[Linux-cluster] Network failure results cluster environment unstable & fragile

Deval kulshrestha deval.kulshrestha at progression.com
Mon Feb 27 05:55:58 UTC 2006


Hi 

 

"Network goes off" - If there is very heavy traffic on network. There is no
space for cluster messages to go across all cluster members. This makes real
chaos. I am not able to figure out a method to come out of this.

 

Even on this list, except on user jeff herr, no one else have raised the
issues. 

 

An enterprise class solution can not behave like this.

 

With regards

 

Deval Kulshrestha

 

 

-----Original Message-----
From: Hirantha Wijayawardena [mailto:hirantha at vcs.informatics.lk] 
Sent: Monday, February 27, 2006 9:23 AM
To: deval.kulshrestha at progression.com; linux clustering
Subject: RE: [Linux-cluster] Network failure results cluster environment
unstable & fragile

 

Hi,


I'm not expert on Cluster.
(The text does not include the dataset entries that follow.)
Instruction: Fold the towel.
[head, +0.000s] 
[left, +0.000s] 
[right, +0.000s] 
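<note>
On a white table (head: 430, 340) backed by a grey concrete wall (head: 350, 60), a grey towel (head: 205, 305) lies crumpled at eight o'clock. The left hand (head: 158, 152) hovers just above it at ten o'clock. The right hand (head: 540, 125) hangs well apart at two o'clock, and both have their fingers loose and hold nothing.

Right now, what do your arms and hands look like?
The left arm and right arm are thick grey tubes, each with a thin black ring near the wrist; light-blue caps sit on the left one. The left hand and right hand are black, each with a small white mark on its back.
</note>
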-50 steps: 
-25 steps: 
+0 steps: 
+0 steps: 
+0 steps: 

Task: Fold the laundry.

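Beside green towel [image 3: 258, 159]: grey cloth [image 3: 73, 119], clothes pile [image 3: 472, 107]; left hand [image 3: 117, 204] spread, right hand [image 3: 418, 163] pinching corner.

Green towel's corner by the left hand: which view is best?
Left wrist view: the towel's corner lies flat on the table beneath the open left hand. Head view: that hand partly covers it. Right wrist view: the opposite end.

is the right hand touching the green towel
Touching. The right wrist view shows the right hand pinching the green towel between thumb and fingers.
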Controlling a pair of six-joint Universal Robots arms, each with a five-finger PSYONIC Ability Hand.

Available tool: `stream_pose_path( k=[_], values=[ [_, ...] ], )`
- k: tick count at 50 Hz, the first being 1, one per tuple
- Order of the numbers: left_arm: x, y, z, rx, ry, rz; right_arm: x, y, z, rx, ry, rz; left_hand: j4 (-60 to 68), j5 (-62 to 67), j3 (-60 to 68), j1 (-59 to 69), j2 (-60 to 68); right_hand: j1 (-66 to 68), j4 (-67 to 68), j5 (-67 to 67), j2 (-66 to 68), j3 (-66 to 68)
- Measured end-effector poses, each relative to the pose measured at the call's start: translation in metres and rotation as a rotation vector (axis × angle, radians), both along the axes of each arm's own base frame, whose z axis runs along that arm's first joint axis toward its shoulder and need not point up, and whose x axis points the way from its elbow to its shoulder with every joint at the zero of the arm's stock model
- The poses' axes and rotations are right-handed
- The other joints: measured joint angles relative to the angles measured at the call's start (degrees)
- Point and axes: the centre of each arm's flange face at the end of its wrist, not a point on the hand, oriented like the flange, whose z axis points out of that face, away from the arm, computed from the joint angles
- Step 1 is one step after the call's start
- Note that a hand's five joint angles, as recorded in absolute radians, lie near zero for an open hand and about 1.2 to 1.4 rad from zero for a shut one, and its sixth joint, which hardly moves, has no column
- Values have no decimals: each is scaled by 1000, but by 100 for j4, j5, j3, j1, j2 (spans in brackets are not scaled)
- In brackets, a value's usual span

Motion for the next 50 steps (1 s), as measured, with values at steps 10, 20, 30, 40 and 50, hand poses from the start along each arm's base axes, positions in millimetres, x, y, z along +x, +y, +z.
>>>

I have the same scenario as you do! but I'm not
sure what you meant "Network goes off" - assuming network cable unplugged,
network switch failed or NIC failed - I succeeded with bonding NICs and
redundant switch.


someone may advice with any other way..




Hope this is helpful



Thanks and regards


- Hirantha




----- Original Message -----

From: Deval kulshrestha  <mailto:deval.kulshrestha at progression.com>
<deval.kulshrestha at progression.com>

To: 'linux clustering'  <mailto:linux-cluster at redhat.com>
<linux-cluster at redhat.com>

Cc: 

Date: Saturday, February 25 2006 11:40 AM

Subject: RE: [Linux-cluster] Network failure results cluster environment
unstable & fragile

Please help me to resolve my problem 


If network goes off on node1, and service which were not running on node1
are started by node1 with shared storage mount point, which was already
running on node 2 but both of these nodes are not able to communicate to
each other, node2 anyway already running the same service with shared
storage mount point. Because of Fencing both of these nodes try to kill
each other. Both of they got hanged up at "Stoping Cluster manager
Services.".In /var/log/messages, it shows fencing s1, fence successful. 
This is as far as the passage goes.